Considerando, que en su deficiente y errónea motivación justificativa del descargo operado a favor de los imputados, la Corte a-qua entiende que los jueces del tribunal de primer grado hicieron una interpretación correcta de la referida Ley No. 218, al entender que: “Quedó suficientemente probado que el Rock Ash es un residuo proveniente de un proceso industrial…”, desconociendo que una de las acepciones del vocablo basura es precisamente residuo, que como hemos visto la referida Ley lo prohíbe, además de que sin lugar a dudas, contamina y degrada el medio ambiente, como ya se ha dicho; por lo que procede acoger los medios propuestos por los recurrentes;

Considerando, que cuando la sentencia es casada por la inobservancia de reglas procesales cuyo cumplimiento esté cargo de los jueces, las costas pueden ser compensadas.
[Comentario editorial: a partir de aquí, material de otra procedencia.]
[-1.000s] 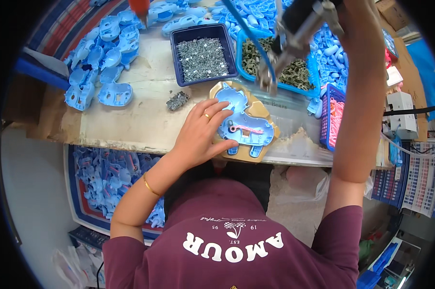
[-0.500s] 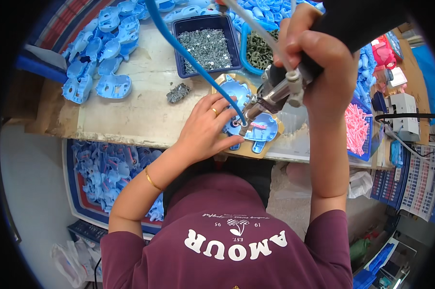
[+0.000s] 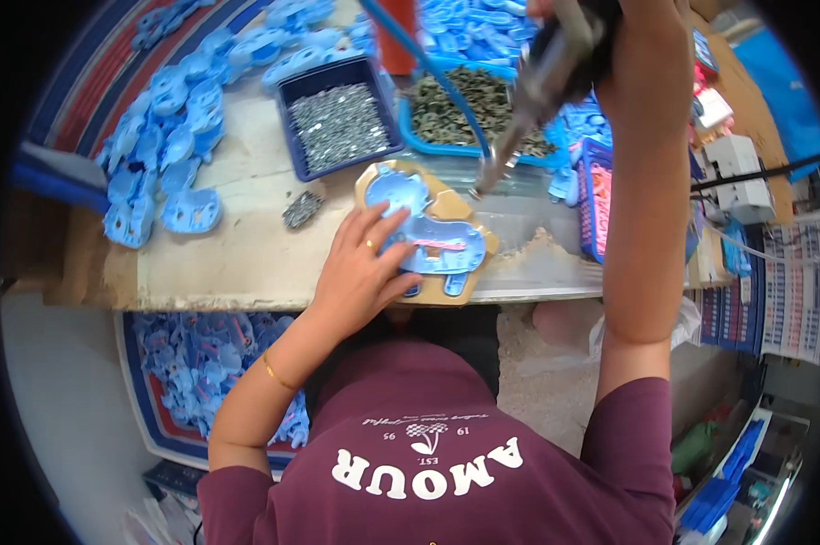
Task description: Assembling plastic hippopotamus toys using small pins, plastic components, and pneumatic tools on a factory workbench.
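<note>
Counter (image 3: 237, 254), near front edge — left hand (image 3: 360, 272) flat on blue plastic shell (image 3: 428, 238) in wooden jig (image 3: 469, 283); right hand (image 3: 637, 45) gripping pneumatic screwdriver (image 3: 542, 86) — raised above.

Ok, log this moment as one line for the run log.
left hand: pressing blue part on wooden jig | right hand: holding screwdriver above part | screw tray: behind jig

Bare bench (image 3: 237, 245) left of jig; screw tray (image 3: 337, 123) crowds behind.
</note>
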`<state>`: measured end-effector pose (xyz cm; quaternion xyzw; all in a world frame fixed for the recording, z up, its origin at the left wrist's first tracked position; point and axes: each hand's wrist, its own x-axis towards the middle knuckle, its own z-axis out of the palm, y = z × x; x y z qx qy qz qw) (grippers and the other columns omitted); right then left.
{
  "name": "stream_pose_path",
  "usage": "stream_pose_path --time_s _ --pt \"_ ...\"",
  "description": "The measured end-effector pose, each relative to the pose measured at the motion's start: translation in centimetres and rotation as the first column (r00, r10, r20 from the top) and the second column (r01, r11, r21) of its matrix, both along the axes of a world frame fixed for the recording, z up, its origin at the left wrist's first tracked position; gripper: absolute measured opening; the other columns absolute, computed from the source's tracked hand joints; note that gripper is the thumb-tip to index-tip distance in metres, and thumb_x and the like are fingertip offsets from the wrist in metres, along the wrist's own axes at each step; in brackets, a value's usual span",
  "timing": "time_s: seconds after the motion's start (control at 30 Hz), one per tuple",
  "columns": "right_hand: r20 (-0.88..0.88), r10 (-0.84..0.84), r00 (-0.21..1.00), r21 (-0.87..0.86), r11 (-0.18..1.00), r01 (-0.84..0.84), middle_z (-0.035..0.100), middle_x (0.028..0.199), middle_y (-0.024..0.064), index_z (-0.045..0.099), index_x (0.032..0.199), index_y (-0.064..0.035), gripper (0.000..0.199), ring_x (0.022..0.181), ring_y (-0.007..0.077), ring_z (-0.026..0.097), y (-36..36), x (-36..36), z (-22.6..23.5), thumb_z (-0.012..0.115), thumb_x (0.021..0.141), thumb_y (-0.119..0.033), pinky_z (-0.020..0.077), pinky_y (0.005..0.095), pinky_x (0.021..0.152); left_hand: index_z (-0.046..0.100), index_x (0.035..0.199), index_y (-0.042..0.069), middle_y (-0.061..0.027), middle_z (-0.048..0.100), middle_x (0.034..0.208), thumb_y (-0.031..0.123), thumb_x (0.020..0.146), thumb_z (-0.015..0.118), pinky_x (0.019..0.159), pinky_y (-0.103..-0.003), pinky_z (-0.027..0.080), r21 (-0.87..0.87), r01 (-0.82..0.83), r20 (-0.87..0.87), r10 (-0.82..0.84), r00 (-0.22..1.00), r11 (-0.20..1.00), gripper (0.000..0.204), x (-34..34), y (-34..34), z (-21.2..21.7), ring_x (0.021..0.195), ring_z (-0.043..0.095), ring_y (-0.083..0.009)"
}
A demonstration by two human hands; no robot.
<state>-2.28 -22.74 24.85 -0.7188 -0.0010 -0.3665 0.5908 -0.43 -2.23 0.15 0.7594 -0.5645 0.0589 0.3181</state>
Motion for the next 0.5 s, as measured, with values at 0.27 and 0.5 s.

Por tales motivos, Primero: Declara con lugar el recurso de casación interpuesto por Instituto de Abogados para la Protección del Medio Ambiente (INSAPROMA), Grupo Mundo Ecológico, Junta de Vecinos A.B., Samaná; Cámara de Comercio y Producción de Samaná y R.A.P., contra la sentencia dictada por la Cámara Penal de la Corte de Apelación del Departamento Judicial de San Francisco de Macorís el 8 de agosto del 2007, cuyo dispositivo se encuentra copiado en parte anterior del presente fallo, y en consecuencia casa la referida sentencia; Segundo: Ordena el envío del presente caso por ante la Sala de la Cámara Penal de la Corte de Apelación del Departamento Judicial de Santo Domingo, para que realice una nueva valoración de los méritos del recurso de apelación; Tercero: Compensa las costas.

Firmado: H.Á.V., J.I.R., E.H.M., Dulce M.R. de G., G.A., Secretaria General.

La presente sentencia ha sido dada y firmada por los señores Jueces que figuran en su encabezamiento, en la audiencia pública del día, mes y año en él expresados, y fue firmada, leída y publicada por mí, Secretaria General, que certifico.